WHAT THE EXERCISE ASKS » Below are the data; count the lines with the string "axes" in them and give that number only.

DATASET EXTRACT »
━━━━━━━━━━━━━━━━

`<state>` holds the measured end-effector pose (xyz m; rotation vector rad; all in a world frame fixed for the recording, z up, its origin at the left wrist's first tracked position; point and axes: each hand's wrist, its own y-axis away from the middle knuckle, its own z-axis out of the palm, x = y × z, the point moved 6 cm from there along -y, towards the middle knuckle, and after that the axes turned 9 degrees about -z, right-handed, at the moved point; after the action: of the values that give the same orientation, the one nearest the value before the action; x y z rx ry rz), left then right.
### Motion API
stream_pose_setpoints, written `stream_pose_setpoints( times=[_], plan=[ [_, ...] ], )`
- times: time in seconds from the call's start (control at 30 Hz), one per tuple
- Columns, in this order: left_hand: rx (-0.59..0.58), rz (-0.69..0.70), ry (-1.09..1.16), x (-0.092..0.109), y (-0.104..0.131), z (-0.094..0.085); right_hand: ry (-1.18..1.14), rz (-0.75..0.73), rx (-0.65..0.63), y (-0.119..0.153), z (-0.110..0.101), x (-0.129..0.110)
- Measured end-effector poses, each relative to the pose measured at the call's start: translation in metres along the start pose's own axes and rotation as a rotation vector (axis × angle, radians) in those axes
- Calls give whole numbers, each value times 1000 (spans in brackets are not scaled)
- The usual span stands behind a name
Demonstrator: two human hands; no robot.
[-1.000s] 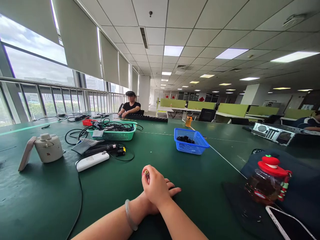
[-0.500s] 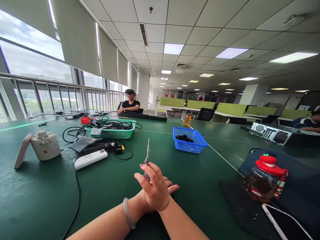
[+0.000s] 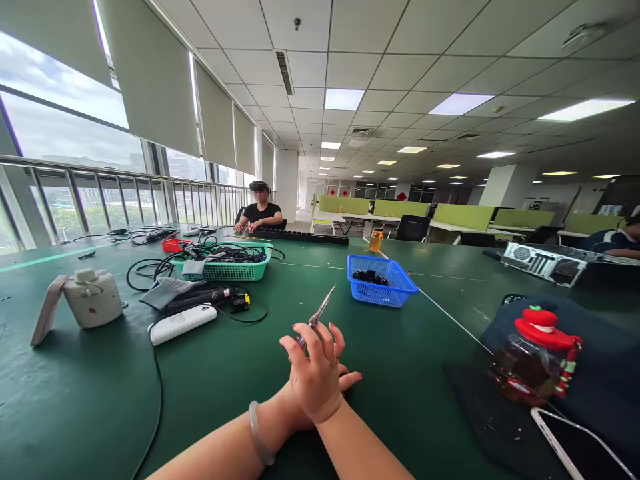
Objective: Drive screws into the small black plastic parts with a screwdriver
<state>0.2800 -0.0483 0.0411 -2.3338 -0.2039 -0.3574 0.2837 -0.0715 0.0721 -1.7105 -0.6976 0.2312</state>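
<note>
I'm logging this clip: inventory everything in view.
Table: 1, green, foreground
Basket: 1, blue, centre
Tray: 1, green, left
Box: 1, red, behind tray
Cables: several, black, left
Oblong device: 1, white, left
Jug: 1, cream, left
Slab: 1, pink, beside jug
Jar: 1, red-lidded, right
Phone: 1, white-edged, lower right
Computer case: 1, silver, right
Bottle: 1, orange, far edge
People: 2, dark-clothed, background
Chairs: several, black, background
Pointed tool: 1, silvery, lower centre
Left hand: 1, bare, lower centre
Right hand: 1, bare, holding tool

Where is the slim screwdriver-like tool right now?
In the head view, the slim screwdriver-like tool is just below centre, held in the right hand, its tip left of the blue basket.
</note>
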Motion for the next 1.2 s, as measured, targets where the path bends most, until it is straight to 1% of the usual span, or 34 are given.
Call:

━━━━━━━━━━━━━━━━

RESULT OF THIS EXERCISE » 2